Les choses qu’on dit, les choses qu’on fait

Vertige du langage

Dans ce délectable chassé-croisé amoureux, le cinéaste Emmanuel Mouret fait de la parole le terrain du cinéma, d’où naissent vertige et charme dans un même élan conjoint.

Jamais le réalisateur de Changement d’adresse et Un baiser s’il vous plaît, au cinéma pourtant fort bavard, n’avait fait autant confiance au pouvoir des mots à générer du cinéma. En imaginant comme point d’ancrage un homme (Maxime-Nils Schneider, toutes failles béantes) et une femme enceinte (Daphné-Camilla Jordana, tout en nuances et délicatesse), qui se rencontrent pour la première fois et sont amenés à passer seuls quelques jours à la campagne, Emmanuel Mouret fait naître un enchâssement de récits, dont la complexité s’intensifie peu à peu. À la manière de Jacques le Fataliste de Diderot, que le cinéaste affectionne beaucoup, Les choses qu’on dit, les choses qu’on fait tisse, dans un discours indirect libre, des situations antérieures ou synchrones au temps narratif du film avec, en leur centre névralgique, le désir mimétique tel que l’a théorisé René Girard. Les couples de cette histoire se font et se défont, se reforment ou se croisent ainsi dans une valse chorale qui procure ivresse et vertige à celui qui y assiste.
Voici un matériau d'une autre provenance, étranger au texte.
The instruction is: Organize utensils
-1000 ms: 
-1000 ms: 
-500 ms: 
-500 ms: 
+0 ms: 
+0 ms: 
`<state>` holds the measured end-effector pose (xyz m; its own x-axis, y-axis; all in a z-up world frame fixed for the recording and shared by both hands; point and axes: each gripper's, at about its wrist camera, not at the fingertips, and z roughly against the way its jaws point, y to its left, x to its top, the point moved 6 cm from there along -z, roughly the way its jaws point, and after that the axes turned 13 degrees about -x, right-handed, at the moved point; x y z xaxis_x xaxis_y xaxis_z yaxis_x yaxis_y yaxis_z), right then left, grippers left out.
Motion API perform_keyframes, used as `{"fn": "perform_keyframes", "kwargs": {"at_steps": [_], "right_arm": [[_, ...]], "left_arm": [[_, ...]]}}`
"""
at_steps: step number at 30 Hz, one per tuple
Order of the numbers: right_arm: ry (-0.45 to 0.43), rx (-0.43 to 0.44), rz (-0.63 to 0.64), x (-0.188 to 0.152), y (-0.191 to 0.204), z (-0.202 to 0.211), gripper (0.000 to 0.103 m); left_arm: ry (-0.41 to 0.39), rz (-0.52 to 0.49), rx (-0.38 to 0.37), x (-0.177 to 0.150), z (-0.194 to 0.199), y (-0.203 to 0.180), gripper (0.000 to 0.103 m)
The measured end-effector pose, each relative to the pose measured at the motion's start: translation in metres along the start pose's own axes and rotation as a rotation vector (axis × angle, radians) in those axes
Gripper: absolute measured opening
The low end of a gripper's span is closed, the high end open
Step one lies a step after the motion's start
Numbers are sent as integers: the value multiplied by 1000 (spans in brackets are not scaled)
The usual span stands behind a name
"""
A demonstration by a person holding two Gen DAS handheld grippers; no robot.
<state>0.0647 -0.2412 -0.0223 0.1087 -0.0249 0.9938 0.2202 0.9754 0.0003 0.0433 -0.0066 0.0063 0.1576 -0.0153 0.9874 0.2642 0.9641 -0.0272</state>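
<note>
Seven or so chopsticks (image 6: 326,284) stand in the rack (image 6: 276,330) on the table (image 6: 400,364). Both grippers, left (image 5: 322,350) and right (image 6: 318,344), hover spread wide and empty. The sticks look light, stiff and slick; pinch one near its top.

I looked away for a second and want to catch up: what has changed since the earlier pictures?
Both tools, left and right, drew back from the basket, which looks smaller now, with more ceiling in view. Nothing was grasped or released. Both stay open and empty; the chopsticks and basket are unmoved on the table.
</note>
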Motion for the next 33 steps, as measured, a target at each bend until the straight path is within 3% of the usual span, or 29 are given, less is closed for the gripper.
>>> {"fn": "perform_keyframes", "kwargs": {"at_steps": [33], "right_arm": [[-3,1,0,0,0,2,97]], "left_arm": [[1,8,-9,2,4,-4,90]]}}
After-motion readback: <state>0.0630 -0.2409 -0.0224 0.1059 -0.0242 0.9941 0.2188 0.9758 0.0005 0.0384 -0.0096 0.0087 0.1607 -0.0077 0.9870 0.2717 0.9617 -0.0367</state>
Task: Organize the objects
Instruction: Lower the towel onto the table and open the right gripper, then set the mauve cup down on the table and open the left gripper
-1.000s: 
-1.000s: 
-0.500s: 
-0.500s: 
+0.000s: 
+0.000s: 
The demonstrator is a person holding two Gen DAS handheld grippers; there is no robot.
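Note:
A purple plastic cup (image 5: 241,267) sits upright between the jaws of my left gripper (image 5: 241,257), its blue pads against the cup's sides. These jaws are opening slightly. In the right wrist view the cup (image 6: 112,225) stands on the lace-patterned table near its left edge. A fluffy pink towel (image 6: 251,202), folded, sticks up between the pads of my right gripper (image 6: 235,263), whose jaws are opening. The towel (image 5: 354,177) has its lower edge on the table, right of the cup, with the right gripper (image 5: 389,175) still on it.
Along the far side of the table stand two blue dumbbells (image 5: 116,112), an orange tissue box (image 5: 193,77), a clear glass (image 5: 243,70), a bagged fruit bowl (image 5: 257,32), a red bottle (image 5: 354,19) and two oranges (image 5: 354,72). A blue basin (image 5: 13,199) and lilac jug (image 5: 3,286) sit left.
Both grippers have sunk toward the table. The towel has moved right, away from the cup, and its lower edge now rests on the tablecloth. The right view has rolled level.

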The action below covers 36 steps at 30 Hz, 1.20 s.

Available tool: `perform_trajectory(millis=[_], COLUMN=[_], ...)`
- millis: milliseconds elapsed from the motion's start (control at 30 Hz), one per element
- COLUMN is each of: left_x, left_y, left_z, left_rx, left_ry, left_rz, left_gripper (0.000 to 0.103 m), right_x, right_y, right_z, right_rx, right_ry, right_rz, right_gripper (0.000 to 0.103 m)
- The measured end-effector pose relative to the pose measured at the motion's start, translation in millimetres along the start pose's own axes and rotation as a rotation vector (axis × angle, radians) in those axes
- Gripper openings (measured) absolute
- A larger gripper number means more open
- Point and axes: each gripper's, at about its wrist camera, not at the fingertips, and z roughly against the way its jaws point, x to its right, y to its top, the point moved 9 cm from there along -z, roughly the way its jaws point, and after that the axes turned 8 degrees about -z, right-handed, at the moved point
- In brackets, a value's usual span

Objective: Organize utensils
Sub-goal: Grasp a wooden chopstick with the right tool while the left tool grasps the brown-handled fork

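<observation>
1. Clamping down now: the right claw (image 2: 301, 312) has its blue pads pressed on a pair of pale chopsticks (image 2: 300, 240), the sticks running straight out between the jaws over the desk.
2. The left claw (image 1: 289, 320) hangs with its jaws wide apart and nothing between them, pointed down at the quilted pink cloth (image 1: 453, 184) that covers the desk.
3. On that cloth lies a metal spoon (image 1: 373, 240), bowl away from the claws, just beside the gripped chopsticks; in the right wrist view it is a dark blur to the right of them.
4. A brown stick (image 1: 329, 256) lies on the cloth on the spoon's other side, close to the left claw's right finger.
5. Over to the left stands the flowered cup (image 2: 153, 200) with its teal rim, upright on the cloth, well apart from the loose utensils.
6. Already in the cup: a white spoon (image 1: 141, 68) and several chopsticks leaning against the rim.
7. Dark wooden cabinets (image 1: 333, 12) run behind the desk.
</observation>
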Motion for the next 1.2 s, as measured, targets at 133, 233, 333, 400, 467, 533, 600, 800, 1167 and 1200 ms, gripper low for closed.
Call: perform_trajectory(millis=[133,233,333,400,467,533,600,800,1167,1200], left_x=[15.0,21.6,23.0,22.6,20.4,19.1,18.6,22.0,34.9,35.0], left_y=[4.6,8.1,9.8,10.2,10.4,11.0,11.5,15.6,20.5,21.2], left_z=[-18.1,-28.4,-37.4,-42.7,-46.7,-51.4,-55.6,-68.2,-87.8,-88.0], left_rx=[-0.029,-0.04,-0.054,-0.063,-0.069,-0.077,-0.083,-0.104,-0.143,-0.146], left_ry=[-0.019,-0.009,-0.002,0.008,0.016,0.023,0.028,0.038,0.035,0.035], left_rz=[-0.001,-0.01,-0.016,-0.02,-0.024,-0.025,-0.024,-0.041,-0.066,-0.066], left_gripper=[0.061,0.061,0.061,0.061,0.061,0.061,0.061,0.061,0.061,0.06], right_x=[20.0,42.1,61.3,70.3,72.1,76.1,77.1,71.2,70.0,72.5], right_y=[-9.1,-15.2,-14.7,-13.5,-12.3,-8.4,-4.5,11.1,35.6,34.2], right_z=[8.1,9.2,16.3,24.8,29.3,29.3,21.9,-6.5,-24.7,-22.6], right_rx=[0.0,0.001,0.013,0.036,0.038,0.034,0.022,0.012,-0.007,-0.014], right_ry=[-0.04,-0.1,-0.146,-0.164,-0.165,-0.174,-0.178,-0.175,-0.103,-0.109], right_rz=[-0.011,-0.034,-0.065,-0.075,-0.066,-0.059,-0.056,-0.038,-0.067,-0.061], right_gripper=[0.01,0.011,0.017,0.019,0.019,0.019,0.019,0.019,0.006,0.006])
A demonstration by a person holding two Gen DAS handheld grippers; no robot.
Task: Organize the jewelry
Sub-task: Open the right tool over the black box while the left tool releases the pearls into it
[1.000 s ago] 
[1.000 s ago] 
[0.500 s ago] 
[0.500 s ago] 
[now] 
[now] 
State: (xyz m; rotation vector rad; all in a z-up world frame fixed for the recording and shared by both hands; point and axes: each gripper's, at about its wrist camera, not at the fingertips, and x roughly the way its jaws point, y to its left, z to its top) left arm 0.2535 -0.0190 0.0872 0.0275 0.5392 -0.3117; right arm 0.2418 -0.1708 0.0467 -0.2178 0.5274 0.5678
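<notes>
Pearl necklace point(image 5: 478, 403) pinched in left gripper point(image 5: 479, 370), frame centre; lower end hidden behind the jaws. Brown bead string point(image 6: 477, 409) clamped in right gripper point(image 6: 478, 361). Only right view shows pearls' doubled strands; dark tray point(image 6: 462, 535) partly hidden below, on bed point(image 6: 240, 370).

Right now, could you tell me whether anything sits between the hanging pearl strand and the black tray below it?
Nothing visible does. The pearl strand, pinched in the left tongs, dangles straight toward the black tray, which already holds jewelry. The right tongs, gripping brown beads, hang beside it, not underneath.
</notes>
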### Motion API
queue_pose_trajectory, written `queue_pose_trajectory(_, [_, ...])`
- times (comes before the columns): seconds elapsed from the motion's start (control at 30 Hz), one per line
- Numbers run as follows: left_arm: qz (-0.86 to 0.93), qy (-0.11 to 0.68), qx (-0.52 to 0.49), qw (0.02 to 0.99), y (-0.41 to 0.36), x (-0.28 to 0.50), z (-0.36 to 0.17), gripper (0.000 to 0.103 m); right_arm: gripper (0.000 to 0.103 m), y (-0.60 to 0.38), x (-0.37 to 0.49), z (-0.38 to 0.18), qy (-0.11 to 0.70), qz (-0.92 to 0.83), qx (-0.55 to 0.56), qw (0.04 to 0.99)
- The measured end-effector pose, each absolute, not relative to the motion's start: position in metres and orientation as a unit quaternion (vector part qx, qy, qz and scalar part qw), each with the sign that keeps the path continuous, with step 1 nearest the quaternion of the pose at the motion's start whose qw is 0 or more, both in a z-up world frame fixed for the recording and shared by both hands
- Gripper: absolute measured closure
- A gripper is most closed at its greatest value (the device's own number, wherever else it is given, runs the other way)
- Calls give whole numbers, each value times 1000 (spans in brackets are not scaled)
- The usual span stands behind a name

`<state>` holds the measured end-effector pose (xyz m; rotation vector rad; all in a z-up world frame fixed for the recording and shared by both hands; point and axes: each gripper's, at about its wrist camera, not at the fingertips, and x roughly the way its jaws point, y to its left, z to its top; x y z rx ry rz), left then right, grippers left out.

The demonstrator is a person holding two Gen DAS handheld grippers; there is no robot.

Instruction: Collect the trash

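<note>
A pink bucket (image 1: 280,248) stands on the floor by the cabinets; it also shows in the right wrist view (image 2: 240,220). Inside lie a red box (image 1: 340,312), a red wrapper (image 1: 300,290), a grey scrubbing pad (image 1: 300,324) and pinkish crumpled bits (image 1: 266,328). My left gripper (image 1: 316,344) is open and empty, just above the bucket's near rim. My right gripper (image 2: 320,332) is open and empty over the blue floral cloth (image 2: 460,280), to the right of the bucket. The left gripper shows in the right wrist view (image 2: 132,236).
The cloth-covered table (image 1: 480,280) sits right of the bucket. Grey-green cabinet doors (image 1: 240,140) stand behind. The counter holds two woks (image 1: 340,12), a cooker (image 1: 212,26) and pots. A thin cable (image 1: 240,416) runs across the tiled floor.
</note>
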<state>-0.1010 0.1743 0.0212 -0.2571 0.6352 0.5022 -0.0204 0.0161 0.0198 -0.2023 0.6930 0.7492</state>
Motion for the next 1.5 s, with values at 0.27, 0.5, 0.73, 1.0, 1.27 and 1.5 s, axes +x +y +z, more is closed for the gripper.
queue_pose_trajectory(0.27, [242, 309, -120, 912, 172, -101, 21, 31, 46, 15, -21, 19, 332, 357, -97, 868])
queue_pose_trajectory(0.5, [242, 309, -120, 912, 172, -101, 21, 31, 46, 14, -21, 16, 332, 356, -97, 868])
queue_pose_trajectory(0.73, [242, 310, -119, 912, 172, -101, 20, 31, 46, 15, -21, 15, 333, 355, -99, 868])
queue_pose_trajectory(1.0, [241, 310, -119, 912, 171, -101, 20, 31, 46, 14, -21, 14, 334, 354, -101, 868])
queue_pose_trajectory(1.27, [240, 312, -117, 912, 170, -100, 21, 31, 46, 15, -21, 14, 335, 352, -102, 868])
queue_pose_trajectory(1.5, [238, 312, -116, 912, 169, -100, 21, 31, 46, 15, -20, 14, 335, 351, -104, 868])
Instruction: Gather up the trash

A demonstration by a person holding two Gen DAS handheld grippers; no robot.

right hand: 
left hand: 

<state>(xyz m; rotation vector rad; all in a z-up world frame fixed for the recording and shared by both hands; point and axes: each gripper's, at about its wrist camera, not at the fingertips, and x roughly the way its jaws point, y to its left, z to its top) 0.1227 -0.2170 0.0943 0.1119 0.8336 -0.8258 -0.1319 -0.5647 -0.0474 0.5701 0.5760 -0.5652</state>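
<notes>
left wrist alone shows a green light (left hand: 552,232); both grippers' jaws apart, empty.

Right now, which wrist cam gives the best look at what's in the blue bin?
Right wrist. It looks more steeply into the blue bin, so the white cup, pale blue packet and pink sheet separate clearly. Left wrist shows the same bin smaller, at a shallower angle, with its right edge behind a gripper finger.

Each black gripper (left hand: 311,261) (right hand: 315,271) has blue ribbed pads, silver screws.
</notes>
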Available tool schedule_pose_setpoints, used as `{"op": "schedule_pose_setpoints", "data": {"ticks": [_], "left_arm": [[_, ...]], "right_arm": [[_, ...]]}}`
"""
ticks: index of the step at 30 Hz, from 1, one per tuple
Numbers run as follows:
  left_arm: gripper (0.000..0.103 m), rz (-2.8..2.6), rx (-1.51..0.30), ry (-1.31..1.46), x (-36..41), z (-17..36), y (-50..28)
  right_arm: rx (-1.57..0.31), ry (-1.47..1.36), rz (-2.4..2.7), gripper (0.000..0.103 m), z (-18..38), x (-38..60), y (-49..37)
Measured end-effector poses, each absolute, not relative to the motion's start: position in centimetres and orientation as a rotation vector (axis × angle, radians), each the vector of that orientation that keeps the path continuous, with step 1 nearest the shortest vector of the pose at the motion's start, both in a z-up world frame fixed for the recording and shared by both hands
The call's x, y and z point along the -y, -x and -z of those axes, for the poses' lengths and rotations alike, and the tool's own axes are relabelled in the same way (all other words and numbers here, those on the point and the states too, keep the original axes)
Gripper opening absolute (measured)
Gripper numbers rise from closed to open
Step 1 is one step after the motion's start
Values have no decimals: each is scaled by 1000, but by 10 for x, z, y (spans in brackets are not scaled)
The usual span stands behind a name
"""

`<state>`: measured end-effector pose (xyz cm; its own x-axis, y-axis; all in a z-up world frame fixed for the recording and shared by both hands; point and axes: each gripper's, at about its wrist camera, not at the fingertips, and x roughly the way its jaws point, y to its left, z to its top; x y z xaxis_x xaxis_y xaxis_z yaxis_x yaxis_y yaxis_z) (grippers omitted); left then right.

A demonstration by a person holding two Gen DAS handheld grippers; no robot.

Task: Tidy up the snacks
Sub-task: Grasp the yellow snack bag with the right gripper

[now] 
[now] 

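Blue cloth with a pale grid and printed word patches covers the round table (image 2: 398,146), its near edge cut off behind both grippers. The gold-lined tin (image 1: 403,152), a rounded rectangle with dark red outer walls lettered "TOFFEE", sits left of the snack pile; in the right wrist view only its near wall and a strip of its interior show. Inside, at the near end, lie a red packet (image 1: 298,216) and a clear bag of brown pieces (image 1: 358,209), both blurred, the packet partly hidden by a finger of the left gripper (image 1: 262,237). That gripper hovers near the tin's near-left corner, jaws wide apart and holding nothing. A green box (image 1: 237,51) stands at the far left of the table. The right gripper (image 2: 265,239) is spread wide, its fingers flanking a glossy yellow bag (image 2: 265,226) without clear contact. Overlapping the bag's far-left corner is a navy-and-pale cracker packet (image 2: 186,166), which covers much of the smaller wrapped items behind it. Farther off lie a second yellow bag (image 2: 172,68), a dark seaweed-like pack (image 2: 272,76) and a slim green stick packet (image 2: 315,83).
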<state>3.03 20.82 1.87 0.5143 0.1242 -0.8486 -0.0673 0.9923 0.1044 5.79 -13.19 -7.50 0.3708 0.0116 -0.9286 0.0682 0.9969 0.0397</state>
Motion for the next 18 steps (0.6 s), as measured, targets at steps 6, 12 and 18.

L’idée formidable qui traverse ce film est de faire des décors, tous somptueux et porteurs d’histoire, comme du goût pour la culture que partagent la plupart des personnages, les sources qui influencent consciemment ou inconsciemment les décisions de chacune et chacun. Ainsi Sandra (Jenna Thiam), prise par un sursaut de clairvoyance, envoie-t-elle au visage de Gaspard (Guillaume Gouix), dont elle se sépare, les ouvrages de Balzac et Diderot comme un refus ferme de rejouer incessamment des histoires qui ne lui appartiennent pas en propre. Un peu plus tard, la diffusion télévisée du documentaire, dont Daphné a signé le montage, donnera une idée à Louise (Émilie Dequenne) pour quitter dignement son mari (Vincent Macaigne) et nourrira le pivot narratif de l’intrigue – beau panache, qui suscite un malaise cousin de celui du brillant Mademoiselle de Joncquières. La fiction nourrit nos vies et, parfois, en décide même du cours, raconte ce film, qui est aussi l’un des plus mélancoliques et aboutis de son auteur. L’immense précision des dialogues et de l’interprétation des comédiens – tous impeccables -, la fluidité de la mise en scène, qui privilégie les plans-séquences comme autant de dédales sentimentaux dans lesquels s’égarent les personnages, la lumineuse photographie de Laurent Desmet, qui signe avec Emmanuel Mouret sa huitième collaboration, les décors savamment reliés par une unité stylistique et qui racontent le temps qui passe, tout converge dans Les choses qu’on dit, les choses qu’on fait à faire émerger un sentiment de raffinement et de justesse délicieux, dont l’écho nous poursuit encore longtemps après la projection.